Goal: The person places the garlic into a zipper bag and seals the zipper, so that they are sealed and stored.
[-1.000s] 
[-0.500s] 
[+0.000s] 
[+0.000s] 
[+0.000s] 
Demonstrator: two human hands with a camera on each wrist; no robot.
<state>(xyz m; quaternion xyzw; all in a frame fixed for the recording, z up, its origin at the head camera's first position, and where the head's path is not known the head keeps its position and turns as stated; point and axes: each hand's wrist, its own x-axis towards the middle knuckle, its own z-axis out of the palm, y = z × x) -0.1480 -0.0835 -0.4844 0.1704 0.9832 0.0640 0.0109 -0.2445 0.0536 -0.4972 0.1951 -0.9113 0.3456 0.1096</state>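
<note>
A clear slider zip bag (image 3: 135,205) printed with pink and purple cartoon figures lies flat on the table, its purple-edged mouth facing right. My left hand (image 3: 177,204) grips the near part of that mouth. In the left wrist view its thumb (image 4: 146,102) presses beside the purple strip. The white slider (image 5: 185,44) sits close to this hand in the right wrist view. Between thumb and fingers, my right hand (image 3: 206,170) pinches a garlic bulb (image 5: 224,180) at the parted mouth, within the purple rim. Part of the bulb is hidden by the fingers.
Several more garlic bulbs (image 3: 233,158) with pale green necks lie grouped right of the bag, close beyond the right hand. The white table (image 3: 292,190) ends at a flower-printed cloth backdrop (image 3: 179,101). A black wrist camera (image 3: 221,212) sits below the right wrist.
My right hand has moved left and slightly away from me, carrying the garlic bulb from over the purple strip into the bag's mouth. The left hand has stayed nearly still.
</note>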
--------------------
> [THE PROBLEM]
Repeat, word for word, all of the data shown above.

> [WRITTEN ANSWER]
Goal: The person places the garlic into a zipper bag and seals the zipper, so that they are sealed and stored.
[-1.000s] 
[-0.500s] 
[+0.000s] 
[+0.000s] 
[+0.000s] 
Demonstrator: two human hands with a camera on each wrist; no robot.
<state>(xyz m; quaternion xyzw; all in a frame fixed for the recording, z up, its origin at the head camera's first position, and where the head's path is not known the head keeps its position and turns as stated; point and axes: each hand's wrist, its own x-axis towards the middle knuckle, its own z-axis out of the palm, y = z × x) -0.1480 -0.0835 -0.4844 0.1704 0.9832 0.0640 0.0109 -0.2445 0.0536 -0.4972 0.1951 -0.9113 0.3456 0.1096</state>
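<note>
A clear slider zip bag (image 3: 135,205) printed with pink and purple cartoon figures lies flat on the table, its purple-edged mouth facing right. My left hand (image 3: 177,204) grips the near part of that mouth. In the left wrist view its thumb (image 4: 146,102) presses beside the purple strip. The white slider (image 5: 185,44) sits close to this hand in the right wrist view. Between thumb and fingers, my right hand (image 3: 206,170) pinches a garlic bulb (image 5: 224,180) at the parted mouth, within the purple rim. Part of the bulb is hidden by the fingers.
Several more garlic bulbs (image 3: 233,158) with pale green necks lie grouped right of the bag, close beyond the right hand. The white table (image 3: 292,190) ends at a flower-printed cloth backdrop (image 3: 179,101). A black wrist camera (image 3: 221,212) sits below the right wrist.
My right hand has moved left and slightly away from me, carrying the garlic bulb from over the purple strip into the bag's mouth. The left hand has stayed nearly still.
</note>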

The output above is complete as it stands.